Data extract:
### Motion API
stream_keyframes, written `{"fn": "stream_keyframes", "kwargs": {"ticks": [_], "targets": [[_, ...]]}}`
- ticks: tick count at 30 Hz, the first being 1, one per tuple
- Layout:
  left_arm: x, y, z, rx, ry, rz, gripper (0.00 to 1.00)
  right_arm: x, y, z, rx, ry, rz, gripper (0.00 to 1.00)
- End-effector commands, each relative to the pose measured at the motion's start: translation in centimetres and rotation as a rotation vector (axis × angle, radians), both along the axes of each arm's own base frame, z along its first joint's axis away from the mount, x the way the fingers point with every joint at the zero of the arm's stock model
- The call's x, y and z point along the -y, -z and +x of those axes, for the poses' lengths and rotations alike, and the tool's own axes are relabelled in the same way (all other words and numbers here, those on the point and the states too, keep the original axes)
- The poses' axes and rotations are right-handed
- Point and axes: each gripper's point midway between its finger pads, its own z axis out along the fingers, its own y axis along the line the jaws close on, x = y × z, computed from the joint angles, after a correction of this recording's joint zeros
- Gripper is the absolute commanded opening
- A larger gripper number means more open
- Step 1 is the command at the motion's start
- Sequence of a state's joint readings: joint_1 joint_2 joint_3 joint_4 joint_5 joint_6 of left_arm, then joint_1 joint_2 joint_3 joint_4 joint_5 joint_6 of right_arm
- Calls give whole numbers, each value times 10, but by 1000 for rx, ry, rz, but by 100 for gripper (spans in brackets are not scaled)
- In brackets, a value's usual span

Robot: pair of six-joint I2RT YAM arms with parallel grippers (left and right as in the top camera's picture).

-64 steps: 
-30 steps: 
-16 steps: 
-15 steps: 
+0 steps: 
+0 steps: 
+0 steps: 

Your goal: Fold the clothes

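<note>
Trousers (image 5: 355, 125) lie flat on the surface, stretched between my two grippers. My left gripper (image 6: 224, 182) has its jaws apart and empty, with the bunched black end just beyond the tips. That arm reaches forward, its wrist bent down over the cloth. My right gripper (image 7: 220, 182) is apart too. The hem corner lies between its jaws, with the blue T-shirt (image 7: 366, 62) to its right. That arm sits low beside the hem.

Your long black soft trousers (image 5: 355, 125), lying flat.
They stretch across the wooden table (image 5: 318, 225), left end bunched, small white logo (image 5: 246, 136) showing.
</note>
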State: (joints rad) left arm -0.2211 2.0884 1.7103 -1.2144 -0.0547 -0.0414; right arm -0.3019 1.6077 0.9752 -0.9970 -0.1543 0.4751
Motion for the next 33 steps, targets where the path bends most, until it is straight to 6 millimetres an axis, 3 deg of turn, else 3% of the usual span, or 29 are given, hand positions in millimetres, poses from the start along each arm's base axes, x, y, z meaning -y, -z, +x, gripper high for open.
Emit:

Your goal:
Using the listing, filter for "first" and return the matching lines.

Solution to this problem:
- ticks: tick count at 30 Hz, the first being 1, one per tuple
- End-effector commands, each relative to the pose measured at the motion's start: translation in centimetres and rotation as a rotation vector (axis × angle, radians), both along the axes of each arm's own base frame, z along its first joint's axis away from the mount, x the way the fingers point with every joint at the zero of the arm's stock model

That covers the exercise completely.